CA-Gov: I don’t know if all is truly well now between Bill Clinton and Jerry Brown, or Clinton is just feeling that he’s adequately established himself as the alpha dog in the wake of Brown’s capitulation following their ill-advised sparring, but Clinton gave his endorsement to Brown. It remains to be seen what exactly Clinton does on Brown’s behalf, though.

CO-Gov: Tom Tancredo is able to stay on the ballot, said a U.S. District Court judge yesterday. He’d been the subject of a challenge from local GOPers, but the judge ruled that it wasn’t relevant that Tancredo had been a member of the Republican Party up until launching his Constitution Party bid.

FL-Gov: The DGA just plowed $1 million into the Florida governor’s race, showing that they indeed think this (thanks to Rick Scott’s presence) is one of their best pickup opportunities but also that the route to doing so will be through a whole lot of money.

GA-Gov: Nathan Deal is fighting back against reports that he’s in such financial disarray right now that he might need to sell his house to avoid default on a large business loan. The $2.3 million loan is due on Feb. 1, which exceeds the Deal family’s net worth. (This was an investment in a business started by his daughter which failed completely; it’s entirely separate from the family auto salvage business that’s at the heart of the Ethics complaint that chased him out of the House.)

MD-Gov: Looks like we won’t have any lingering bad feelings here, unlike a lot of other establishment/Tea Party GOP primaries: Brian Murphy, who lost badly to Bob Ehrlich, has offered his endorsement to Ehrlich “if he’s willing to accept it.”

DSCC: I guess Charles Schumer looked at yesterday’s election results and decided he didn’t have much to worry about in November from Jay Townsend. He just transferred $1 million to the DSCC from his own cash yesterday, on top of a previous $1 million in August. That leaves him with “only” about $22 million CoH… about the same amount of cash on hand that the DSCC has!

DCCC, NRCC: The DCCC and NRCC are out with slew of independent expenditures advertisements. (Expect to see that phrase in every digest for the next month and a half.) The DCCC rolled out three new IEs in HI-01, MI-01, and AL-02. The NRCC’s buy is in 10 districts: most significantly in IN-02 (for $135K), but also AZ-01, CA-11, FL-02, MS-01, TX-17, VA-05, WI-07 (for $79K), and TN-08 (for $105K). If you want more details on the NRCC’s bid, you can check out the actual FEC filing.

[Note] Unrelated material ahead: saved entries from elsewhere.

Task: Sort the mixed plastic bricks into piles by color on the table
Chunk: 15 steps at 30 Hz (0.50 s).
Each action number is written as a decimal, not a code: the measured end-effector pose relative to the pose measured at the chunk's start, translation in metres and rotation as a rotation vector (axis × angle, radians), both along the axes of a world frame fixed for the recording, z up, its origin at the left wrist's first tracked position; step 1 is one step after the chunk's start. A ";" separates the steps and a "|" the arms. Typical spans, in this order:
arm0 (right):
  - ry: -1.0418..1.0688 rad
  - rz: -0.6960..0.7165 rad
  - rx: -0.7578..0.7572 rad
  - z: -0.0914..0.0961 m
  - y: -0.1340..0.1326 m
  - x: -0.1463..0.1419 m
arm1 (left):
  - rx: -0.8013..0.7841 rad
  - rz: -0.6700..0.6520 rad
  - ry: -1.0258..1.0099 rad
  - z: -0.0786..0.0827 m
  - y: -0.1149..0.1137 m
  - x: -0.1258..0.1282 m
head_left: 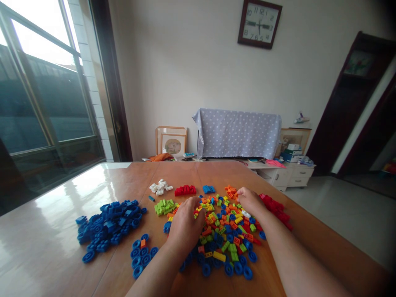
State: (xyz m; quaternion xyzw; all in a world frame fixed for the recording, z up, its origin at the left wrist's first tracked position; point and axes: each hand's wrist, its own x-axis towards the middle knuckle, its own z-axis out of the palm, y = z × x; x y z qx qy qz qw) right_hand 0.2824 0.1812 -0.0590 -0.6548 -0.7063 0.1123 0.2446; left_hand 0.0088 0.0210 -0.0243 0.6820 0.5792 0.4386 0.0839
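Observation:
A mixed heap of small toy building bricks (219, 256), in yellow, lime, orange, red and blue, spreads over the table in front of me. My left hand (186, 222) hangs over the heap's left side, fingers curved down and thumb apart, with nothing visible between them. At the heap's far right, my right hand (250, 200) has its fingertips pinched on an orange brick (237, 196) beside a small group of orange bricks (229, 190). Lime bricks (165, 207) lie just left of my left hand. The right forearm partly hides a pile of red bricks (276, 209).
A large blue brick pile (114, 222) and blue wheel-like rings (144, 259) lie left on the wooden table (62, 247). White bricks (160, 187), a red row (185, 189) and blue pieces (208, 189) sit farther back. Behind the table stands a low cabinet (289, 176).

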 end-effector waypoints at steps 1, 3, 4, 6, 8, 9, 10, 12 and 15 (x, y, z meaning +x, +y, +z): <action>0.008 -0.004 -0.002 -0.001 0.001 -0.001 | 0.006 0.002 0.000 0.000 0.000 -0.001; 0.029 -0.016 -0.004 -0.002 0.002 -0.002 | 0.016 0.009 0.003 -0.001 0.001 -0.002; 0.037 -0.017 -0.003 -0.002 0.003 -0.003 | 0.021 0.016 0.001 -0.001 0.002 -0.003; 0.052 -0.020 0.002 -0.001 0.003 -0.003 | 0.027 0.037 -0.016 -0.003 0.004 -0.005; 0.073 -0.019 0.018 0.002 0.000 -0.004 | 0.019 0.067 -0.049 -0.003 0.005 -0.007; 0.087 -0.010 0.031 0.004 -0.003 -0.006 | 0.008 0.085 -0.065 -0.003 0.006 -0.008; 0.100 0.012 0.045 0.006 -0.007 -0.008 | -0.006 0.102 -0.079 -0.002 0.007 -0.010; 0.115 0.097 0.070 0.012 -0.019 -0.016 | -0.046 0.137 -0.097 -0.001 0.008 -0.013; 0.096 0.294 0.095 0.022 -0.042 -0.037 | -0.108 0.186 -0.081 0.001 0.009 -0.017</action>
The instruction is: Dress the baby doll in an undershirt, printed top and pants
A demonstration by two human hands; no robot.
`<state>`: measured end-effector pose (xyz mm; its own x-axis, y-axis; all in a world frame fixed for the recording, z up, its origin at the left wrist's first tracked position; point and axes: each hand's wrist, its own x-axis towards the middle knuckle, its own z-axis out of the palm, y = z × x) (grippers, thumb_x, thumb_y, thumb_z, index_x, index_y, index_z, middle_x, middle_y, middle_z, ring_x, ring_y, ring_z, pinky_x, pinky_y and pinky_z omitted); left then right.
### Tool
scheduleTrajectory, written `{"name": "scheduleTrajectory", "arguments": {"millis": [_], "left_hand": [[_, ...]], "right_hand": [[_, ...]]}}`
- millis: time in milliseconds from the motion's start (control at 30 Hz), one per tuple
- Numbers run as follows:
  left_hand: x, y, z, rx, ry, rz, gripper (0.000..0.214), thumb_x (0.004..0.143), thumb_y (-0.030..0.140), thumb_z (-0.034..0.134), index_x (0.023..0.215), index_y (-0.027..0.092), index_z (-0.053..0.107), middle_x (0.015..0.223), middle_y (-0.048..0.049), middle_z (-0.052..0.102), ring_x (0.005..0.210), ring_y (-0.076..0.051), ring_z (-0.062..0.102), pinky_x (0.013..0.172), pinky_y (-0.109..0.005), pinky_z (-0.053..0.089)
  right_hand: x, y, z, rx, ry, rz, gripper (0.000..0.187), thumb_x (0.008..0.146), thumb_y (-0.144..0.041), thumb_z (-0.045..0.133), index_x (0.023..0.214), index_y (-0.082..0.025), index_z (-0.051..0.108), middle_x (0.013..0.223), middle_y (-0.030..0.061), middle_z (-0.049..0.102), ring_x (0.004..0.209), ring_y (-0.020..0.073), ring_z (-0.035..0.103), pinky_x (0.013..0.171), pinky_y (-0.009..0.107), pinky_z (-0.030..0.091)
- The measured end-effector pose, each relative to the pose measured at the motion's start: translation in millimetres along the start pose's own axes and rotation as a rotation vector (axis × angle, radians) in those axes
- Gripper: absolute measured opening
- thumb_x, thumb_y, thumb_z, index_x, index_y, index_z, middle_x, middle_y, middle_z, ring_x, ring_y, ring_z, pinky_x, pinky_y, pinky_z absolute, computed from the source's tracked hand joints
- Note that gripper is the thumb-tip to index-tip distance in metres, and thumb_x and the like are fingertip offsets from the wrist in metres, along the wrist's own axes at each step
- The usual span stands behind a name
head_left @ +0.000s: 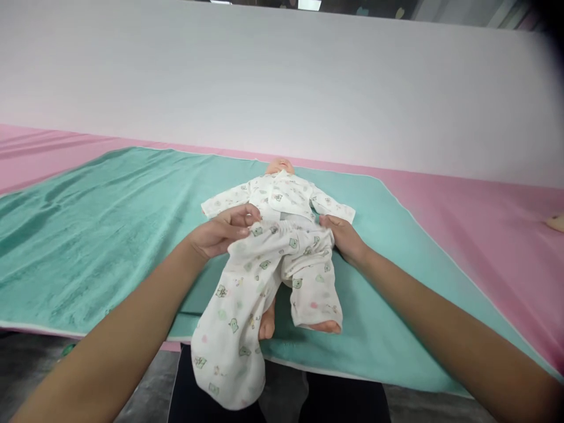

Self-funders: The Wall Street Journal has a helpful rundown on how self-funders are faring this year. As with, well, pretty much every other year, they’re faring quite poorly. Of the 10 biggest self-funders in this cycle’s Senate races, only three actually are still running (Linda McMahon, Carly Fiorina, and Ron Johnson); the other seven (Jeff Greene, Steve Pagliuca, Bill Binnie, David Malpass, Sue Lowden, Jim Bender, and Terrence Wall) all fell by the wayside, often in spectacular fashion. Same story in the House, where only three of the top 10 self-funders (Tom Ganley, Randy Altschuler, and Matt Doheny) are still functional.

Redistricting: Any SSP readers out in Arizona? Here’s your chance to get out from behind Dave’s App and actually get your hands on the real thing! The state’s nonpartisan redistricting commission is seeking applications from the public for appointment to the 5-member commission.


60+ Assoc.: The health care astroturfers are running anti-Dem ads in WI-03, WI-08, NY-01, NY-20, and PA-10

AFF: AFF launches a total $2.3 million buy in seven Dem districts: AL-02, GA-08, MI-01, MI-07, NJ-03, SC-05, and WV-01

American Crossroads: Rove, Inc., is spending $330K on a MO-Sen ad and $550K on a CO-Sen ad

FL-Sen: The US Chamber of Commerce hits Charlie Crist, pointing to his many flip-flops

NV-Sen: The Sharron Angle camp has another anti-Harry Reid ad, calling him “the best friend an illegal immigrant ever had”

NY-Sen-B: Kirsten Gillibrand’s out with her first ad, more or less explicitly introducing herself despite her two years or service

NC-02: Bob Etheridge isn’t leaving anything to chance this year, rolling out an ad that’s mostly a pleasant bio spot

OH-18: I mentioned Zack Space’s anti-NAFTA ad yesterday, but here’s an actual link to the ad

PA-06: Jim Gerlach’s first ad has him stepping away from the Republican label, saying he’s “an independent voice for taxpayers”

PA-10: Chris Carney’s ad goes there, hitting Tom Marino on his ties to sketchy casino entrepreneur Louis DeNaples

SC-05: Mick Mulvaney’s new ad hits John Spratt for having gone native in Washington

WI-07: Is the DCCC taking a page from the Fred Davis “Celebrity” ad that seemed to bizarrely work against Obama? Their new ad against Sean Duffy is rife with clips from his days on The Real World


FL-Sen: Kendrick Meek (D) 23%, Marco Rubio (R) 41%, Charlie Crist (I) 30%

OH-Gov: Ted Strickland (D-inc) 43%, John Kasich (R) 50%

PA-Sen: Joe Sestak (D) 41%, Pat Toomey (R) 49%

VT-Gov: Peter Shumlin (D) 49%, Brian Dubie (R) 46%

VT-Sen: Patrick Leahy (D) 62%, Len Britton (R) 32%

AK-Sen: The Final Frontier

Behind the scenes here at SSP, I told my co-editors that our daily series of Alaska mega-posts was over now that Lisa Murkowski conceded the race to Joe Miller. But like Dave Wakeling and Ranking Roger once said, I Just Can’t Stop It!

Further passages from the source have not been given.